Live from CES 2016: Fashion + tech

Over the last couple of years, we’ve seen the worlds of fashion and technology come together to create a new range of products with excellent functionality and attractive aesthetics to match. This year’s CES has seen a wide range of fashion-related tech, which has all proved very popular with visitors wandering the show floor.

There have, of course, been a whole host of wearable devices launched by many of the biggest names in the technology industry, all of which are battling it out to find a sweet spot between a superior user experience and a slick and elegant design.

We also saw a range of smaller companies displaying innovative technology for the fashion industry. One exhibitor that stood out for me was N-Show, which has created an exciting 3D dressing platform. 

We saw a demonstration of a lady standing in front of a display screen, which had an image of her projected onto it. She was able to gesture towards her gender and various other vital stats on screen before perusing and selecting from a variety of different outfits, whose prices and availability were displayed. These chosen outfits were then projection mapped onto the image of the lady on screen – a great way to check that you’ve found the right outfit to suit your body shape without actually going to the hassle of getting undressed at the shops! The lady was then able to continue gesturing to eventually purchase her chosen look. This was a glimpse into the future of technology infiltrating our shopping experience, facilitating the user experience to improve conversion rates in store.

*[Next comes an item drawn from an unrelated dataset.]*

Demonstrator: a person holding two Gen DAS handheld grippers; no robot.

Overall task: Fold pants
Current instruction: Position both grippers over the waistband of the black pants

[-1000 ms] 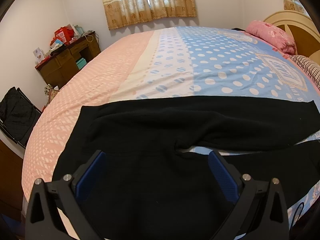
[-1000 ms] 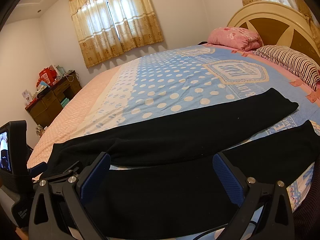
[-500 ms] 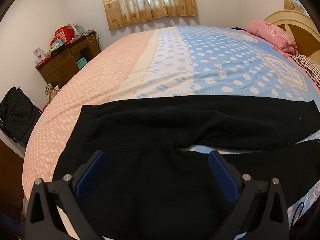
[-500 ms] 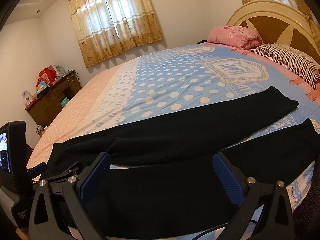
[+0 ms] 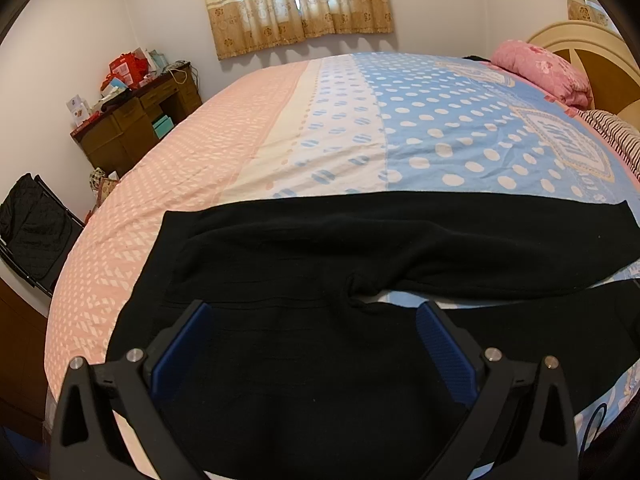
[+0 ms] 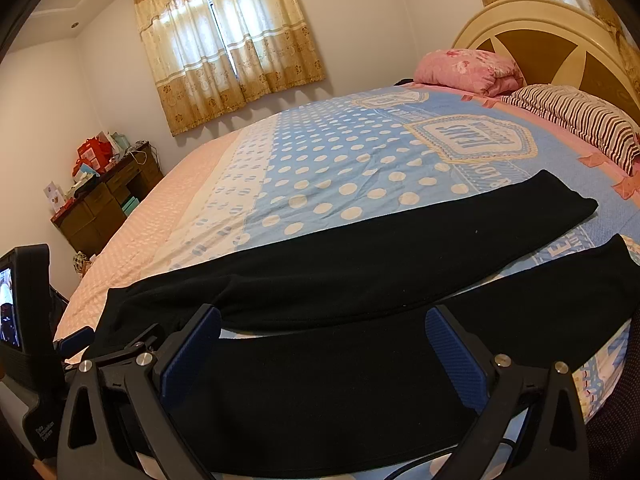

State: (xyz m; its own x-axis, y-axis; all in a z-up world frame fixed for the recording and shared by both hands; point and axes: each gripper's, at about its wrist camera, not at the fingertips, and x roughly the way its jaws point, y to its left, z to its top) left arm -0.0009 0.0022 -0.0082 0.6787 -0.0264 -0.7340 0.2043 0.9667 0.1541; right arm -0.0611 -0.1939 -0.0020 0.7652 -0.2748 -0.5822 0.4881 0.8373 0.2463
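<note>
Here, in the left wrist view, black pants lie flat across the near edge of the bed, waist toward the pink side of the cover, both legs running off to the right with a thin wedge of blue cover between them. The left gripper hovers over the waist and seat area with its blue-padded fingers spread wide, grasping nothing. A wooden desk by the far wall carries red bags and boxes, and a teal box sits in its open cubby; their print is too small to read.

In the right wrist view, the same pants stretch toward the headboard, the far leg ending near a striped pillow. A crest printed on the cover reads "TEAMS" upside down. The right gripper is spread wide above the near leg, empty; whether its tips touch the cloth I cannot tell. The left gripper's body shows at the left edge
</note>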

Another interesting trend is towards the diversification of brands. Today, we’ve seen several pure fashion brands moving into the technology space, as they expand outside of their traditional offering. One exciting example of this was from exhibitor was Merkury Innovation, owned by a very stylish clothes designer, whose booth was filled with a variety of her traditional clothing lines, as well as a range of really vibrant and fashionable tech accessories – including charging purses and headphones. These all highlight the new consumer expectation that their technology must do more than just work well – it must be innovative in look and feel, as well as functionality.

Scooter brand Vespa has also made the leap into tech this year, showcasing a range of phone cases that are definitely fashion-first. This is one example of a traditional brand that is seeing the value of both the fashion and technology sectors, looking to diversify their offering to attract a new customer base with exciting new lines.

Fashion brands in tech, fashionable tech and non-tech brands in both fashion and tech – all trends to watch out for in 2016!